▶ [Task objective]: From the entries below, copy exactly the lines from the one that contains "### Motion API" through the one that contains "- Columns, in", both included, and only those.

Data records
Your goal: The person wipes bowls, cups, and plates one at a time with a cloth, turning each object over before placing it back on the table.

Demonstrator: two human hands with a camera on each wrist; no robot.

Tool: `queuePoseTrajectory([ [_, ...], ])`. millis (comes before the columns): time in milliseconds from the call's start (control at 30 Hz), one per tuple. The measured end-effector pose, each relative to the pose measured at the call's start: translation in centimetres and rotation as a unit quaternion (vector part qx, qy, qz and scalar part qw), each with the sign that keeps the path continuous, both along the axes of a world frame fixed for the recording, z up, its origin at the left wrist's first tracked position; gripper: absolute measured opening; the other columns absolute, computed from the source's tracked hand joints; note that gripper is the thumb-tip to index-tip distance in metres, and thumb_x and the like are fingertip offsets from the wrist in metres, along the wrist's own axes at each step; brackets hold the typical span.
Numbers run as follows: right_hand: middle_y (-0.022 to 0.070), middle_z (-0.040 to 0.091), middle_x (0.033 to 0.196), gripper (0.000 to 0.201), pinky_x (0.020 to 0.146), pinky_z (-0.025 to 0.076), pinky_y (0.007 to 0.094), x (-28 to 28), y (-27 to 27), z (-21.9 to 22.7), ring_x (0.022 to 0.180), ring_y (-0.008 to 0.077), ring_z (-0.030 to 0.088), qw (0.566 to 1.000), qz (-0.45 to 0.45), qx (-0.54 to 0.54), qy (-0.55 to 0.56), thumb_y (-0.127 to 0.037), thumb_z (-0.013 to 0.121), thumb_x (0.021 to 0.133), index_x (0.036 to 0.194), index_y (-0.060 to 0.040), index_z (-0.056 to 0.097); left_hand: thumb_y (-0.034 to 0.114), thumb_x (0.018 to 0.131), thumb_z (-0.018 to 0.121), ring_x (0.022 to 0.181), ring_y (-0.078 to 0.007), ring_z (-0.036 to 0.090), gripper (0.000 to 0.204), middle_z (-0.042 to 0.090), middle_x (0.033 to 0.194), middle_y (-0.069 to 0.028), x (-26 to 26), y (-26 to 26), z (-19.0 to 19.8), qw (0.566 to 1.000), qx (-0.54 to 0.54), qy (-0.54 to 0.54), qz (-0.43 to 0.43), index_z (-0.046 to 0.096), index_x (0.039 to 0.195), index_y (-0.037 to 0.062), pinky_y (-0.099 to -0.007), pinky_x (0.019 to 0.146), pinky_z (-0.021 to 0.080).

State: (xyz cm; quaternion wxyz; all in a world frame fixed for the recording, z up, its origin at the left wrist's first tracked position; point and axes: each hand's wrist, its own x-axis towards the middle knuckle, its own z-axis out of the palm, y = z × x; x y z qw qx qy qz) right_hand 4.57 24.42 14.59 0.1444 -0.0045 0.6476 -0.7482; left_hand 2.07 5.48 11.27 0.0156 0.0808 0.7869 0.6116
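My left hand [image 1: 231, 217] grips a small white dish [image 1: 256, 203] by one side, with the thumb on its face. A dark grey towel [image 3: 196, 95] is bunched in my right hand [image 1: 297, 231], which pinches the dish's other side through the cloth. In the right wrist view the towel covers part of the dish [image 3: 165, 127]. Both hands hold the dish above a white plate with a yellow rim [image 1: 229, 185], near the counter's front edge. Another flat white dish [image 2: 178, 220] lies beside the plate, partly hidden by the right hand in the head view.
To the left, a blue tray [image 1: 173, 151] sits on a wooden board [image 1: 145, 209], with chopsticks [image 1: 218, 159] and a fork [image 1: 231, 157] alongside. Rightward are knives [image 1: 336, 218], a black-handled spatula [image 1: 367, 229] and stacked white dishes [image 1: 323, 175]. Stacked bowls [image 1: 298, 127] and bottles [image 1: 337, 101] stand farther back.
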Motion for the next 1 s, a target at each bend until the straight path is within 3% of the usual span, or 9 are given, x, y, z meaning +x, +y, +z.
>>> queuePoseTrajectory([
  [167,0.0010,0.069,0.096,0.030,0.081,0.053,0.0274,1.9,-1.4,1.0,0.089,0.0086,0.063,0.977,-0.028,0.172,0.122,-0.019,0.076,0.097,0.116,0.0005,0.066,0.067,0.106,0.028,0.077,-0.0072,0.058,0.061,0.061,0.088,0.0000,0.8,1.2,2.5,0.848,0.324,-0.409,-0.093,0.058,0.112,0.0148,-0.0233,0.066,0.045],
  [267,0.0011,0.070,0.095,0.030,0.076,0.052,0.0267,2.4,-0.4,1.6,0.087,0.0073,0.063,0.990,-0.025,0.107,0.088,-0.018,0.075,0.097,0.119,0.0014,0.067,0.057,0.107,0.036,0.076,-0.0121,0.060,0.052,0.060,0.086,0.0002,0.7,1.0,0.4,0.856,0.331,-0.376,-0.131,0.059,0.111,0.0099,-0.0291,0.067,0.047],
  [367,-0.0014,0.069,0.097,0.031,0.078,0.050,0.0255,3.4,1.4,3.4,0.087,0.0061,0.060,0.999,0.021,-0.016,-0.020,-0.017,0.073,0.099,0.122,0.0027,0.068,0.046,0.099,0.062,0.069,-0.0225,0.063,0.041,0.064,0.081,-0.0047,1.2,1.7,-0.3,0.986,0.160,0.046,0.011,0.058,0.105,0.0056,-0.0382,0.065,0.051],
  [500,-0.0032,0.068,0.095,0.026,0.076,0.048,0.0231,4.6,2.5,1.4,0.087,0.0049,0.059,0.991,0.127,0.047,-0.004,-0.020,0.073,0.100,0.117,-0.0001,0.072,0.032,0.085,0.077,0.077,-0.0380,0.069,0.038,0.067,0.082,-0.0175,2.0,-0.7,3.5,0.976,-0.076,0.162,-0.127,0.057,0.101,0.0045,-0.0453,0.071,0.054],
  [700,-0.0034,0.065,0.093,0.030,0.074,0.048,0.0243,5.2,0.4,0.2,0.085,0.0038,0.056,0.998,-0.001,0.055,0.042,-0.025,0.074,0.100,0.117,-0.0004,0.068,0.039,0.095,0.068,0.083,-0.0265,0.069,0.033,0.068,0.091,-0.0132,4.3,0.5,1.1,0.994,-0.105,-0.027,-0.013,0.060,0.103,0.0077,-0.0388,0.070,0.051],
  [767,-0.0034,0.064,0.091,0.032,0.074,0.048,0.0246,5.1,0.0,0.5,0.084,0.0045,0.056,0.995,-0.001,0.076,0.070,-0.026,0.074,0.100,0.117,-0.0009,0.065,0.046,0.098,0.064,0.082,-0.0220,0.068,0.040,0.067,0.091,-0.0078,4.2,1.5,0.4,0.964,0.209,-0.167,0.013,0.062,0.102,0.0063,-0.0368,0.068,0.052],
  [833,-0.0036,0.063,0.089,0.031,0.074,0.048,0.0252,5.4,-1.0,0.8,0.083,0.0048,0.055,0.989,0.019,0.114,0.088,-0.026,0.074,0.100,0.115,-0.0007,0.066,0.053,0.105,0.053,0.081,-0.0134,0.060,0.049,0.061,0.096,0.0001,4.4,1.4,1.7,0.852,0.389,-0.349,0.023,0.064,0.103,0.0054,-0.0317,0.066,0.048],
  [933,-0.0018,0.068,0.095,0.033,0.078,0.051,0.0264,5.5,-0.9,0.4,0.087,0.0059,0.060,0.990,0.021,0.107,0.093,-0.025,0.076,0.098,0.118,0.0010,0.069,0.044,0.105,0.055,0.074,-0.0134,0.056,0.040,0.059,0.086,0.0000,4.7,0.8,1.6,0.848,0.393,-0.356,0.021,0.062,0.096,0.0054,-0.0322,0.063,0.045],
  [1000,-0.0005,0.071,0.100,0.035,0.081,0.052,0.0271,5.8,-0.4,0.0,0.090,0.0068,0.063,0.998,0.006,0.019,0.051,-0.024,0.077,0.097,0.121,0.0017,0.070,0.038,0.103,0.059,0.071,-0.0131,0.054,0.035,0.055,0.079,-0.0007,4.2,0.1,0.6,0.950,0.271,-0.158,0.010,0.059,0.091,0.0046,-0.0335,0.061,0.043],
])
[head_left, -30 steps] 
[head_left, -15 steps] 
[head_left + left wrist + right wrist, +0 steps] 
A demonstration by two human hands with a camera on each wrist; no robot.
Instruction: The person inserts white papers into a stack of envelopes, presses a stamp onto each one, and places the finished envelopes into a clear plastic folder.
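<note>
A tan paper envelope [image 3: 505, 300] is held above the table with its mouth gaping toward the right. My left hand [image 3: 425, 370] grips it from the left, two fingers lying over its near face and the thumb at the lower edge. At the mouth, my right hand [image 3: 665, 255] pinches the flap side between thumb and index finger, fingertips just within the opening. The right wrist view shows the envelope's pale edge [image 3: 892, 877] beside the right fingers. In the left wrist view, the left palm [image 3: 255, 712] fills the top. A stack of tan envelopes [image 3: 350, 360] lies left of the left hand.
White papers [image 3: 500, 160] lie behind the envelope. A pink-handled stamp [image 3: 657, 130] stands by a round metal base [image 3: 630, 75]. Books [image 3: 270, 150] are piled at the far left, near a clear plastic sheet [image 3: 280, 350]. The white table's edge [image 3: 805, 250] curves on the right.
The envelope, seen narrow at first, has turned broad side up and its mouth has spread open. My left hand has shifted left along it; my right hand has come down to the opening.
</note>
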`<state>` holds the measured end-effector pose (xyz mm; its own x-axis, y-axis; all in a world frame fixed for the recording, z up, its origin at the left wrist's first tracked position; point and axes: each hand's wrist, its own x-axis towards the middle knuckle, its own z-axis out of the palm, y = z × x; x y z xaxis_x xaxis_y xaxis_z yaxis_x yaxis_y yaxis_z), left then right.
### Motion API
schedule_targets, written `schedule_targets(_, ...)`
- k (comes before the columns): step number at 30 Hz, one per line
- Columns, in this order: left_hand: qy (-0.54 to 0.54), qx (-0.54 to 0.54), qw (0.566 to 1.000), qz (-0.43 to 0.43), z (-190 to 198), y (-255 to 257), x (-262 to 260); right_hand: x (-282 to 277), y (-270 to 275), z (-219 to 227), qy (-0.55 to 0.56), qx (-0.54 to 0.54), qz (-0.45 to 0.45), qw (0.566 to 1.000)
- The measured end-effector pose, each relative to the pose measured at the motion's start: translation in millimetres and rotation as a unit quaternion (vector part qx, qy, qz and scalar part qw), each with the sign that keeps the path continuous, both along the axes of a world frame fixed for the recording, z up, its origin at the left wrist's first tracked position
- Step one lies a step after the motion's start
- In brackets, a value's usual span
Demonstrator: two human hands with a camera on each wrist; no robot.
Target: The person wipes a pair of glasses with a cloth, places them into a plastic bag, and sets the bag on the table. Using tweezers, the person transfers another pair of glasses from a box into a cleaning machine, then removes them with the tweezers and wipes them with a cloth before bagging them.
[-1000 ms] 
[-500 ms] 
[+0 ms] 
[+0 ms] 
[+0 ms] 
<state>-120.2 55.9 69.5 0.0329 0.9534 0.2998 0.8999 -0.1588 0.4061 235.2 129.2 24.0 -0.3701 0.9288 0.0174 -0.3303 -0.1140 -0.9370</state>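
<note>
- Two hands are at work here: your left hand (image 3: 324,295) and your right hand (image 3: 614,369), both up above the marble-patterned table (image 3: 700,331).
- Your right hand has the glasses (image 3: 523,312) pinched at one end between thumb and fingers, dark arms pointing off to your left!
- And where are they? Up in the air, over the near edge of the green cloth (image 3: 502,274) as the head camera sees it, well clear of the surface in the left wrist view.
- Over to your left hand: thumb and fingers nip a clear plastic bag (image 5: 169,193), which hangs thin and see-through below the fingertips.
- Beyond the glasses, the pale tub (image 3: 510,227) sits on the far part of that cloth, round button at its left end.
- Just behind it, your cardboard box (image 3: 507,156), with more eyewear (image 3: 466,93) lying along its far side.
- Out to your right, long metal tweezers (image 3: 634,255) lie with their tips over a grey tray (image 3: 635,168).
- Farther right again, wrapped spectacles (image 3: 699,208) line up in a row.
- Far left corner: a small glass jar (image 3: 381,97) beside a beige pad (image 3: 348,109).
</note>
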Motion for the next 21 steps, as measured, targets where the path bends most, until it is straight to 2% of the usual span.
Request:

▶ [Answer box]:
### Motion API
schedule_targets, written `schedule_targets(_, ...)`
- k (comes before the columns): step number at 30 Hz, one per line
- Columns, in this order: left_hand: qy (-0.54 to 0.54), qx (-0.54 to 0.54), qw (0.566 to 1.000), qz (-0.43 to 0.43), z (-190 to 198), y (-255 to 257), x (-262 to 260); right_hand: x (-282 to 277), y (-270 to 275), z (-219 to 227), qy (-0.55 to 0.56), qx (-0.54 to 0.54), qz (-0.45 to 0.45), qw (0.566 to 1.000)

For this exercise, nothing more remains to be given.